Requirement
The answer must consist solely of the line that contains "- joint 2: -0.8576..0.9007" and all subsequent lines of the data, each reproduced exactly.

Extracted records
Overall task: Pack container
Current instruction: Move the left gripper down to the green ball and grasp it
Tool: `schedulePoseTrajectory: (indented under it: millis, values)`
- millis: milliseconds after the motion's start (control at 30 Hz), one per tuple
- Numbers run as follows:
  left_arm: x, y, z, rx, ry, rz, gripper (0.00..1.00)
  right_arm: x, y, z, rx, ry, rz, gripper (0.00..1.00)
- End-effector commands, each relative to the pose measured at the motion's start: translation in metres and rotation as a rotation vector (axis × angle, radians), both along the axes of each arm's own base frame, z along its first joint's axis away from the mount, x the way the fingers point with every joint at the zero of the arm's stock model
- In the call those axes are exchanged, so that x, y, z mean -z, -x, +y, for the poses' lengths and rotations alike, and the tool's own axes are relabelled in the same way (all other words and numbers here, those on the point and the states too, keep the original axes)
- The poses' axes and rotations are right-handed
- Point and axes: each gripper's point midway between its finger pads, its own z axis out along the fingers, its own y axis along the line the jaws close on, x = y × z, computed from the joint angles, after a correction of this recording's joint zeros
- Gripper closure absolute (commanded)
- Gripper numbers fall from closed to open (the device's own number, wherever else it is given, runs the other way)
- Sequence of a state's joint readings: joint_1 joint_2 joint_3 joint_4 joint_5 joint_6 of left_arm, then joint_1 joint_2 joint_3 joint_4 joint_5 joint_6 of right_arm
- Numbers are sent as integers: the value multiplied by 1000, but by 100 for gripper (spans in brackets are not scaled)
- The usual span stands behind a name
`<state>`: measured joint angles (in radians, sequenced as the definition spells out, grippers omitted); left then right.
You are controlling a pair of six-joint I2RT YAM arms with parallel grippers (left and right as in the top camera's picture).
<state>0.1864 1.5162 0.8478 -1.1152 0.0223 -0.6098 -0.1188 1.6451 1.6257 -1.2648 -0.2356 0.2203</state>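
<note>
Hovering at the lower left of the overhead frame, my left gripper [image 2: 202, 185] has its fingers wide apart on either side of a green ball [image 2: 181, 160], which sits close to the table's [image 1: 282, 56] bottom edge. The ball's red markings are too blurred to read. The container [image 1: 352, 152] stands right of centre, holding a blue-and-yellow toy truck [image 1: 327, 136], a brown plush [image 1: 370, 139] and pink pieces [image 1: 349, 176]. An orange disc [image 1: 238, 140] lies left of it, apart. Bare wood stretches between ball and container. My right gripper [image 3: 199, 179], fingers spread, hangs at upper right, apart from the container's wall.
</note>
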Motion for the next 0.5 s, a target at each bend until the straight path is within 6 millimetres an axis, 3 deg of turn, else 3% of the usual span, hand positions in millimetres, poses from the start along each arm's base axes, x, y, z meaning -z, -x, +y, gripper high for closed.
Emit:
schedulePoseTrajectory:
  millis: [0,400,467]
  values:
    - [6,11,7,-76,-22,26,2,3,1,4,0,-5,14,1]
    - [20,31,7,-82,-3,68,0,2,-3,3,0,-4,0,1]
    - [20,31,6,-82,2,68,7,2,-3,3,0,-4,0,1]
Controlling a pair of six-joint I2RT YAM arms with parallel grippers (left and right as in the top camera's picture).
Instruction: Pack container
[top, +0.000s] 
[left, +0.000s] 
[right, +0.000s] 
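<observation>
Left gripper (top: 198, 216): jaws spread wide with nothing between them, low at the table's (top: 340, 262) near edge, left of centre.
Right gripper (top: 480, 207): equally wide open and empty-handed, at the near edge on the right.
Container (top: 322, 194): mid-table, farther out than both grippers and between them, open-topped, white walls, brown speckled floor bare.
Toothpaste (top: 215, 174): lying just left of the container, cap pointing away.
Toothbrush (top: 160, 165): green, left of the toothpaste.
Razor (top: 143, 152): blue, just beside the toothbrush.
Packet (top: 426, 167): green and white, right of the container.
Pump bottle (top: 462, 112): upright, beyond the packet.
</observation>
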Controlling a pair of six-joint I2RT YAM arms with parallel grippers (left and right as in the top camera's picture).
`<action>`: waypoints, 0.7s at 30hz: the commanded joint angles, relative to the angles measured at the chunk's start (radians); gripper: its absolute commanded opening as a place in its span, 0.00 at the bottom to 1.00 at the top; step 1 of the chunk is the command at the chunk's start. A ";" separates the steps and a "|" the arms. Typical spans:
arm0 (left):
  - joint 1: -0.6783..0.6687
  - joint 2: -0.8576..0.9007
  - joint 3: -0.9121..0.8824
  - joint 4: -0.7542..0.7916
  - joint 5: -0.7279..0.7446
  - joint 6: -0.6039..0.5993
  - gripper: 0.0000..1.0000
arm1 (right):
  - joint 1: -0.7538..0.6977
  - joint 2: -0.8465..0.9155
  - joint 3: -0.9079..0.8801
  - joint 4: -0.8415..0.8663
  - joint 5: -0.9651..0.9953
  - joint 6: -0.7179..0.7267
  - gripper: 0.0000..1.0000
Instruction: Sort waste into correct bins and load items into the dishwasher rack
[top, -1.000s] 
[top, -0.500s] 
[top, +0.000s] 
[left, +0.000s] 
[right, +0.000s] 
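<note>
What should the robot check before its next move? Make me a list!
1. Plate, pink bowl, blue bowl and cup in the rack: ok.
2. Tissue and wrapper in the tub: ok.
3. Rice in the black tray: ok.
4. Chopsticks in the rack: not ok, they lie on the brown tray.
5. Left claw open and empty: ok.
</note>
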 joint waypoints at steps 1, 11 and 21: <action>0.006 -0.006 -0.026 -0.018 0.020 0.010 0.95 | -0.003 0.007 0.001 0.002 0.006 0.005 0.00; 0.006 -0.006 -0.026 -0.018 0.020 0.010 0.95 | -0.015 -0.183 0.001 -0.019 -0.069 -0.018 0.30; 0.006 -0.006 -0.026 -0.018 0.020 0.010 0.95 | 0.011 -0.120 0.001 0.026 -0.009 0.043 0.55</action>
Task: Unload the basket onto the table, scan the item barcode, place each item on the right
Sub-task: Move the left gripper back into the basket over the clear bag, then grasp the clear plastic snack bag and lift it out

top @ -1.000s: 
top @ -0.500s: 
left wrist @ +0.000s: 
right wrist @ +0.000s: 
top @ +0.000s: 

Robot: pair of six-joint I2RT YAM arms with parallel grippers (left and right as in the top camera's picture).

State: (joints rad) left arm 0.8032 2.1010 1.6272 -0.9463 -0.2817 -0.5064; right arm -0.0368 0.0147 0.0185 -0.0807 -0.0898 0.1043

Written answer
  - joint 2: -0.8576..0.9007
  - joint 3: -0.9121..0.8824
  - joint 4: -0.7542..0.7916
  - joint 5: -0.7279..0.7446
  - joint 6: -0.6039..0.5993
  - gripper: 0.0000..1.0000
arm1 (right):
  - joint 1: -0.7538..0.6977
  - joint 2: -0.8465..0.9155
  - joint 3: -0.9079..0.8801
  - joint 4: -0.8415..0.8663
  - joint 5: -0.9651..0.9953
  - joint 6: -0.7179..0.7267
  - gripper: 0.0000..1.0000
Instruction: Sort waste into correct bins and load items into the dishwasher rack
[top, -1.000s] 
[top, -0.500s] 
[top, +0.000s] 
[left, +0.000s] 
[right, +0.000s] 
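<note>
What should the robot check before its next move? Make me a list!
1. Plate, pink bowl, blue bowl and cup in the rack: ok.
2. Tissue and wrapper in the tub: ok.
3. Rice in the black tray: ok.
4. Chopsticks in the rack: not ok, they lie on the brown tray.
5. Left claw open and empty: ok.
</note>
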 joint waypoints at steps 1, 11 and 21: <action>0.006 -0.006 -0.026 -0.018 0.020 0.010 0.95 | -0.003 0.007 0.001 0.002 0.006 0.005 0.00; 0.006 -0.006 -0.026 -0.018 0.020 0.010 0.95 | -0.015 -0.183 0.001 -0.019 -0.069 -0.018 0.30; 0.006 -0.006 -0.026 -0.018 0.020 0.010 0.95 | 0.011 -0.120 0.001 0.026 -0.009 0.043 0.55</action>
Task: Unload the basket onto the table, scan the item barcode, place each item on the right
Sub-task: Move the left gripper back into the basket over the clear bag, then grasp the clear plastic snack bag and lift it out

top @ -1.000s: 
top @ -0.500s: 
left wrist @ +0.000s: 
right wrist @ +0.000s: 
top @ +0.000s: 

Robot: pair of six-joint I2RT YAM arms with parallel grippers (left and right as in the top camera's picture).

State: (joints rad) left arm 0.8032 2.1010 1.6272 -0.9463 -0.2817 -0.5064; right arm -0.0368 0.0147 0.0185 -0.0807 -0.0898 0.1043

Here the exercise is finished.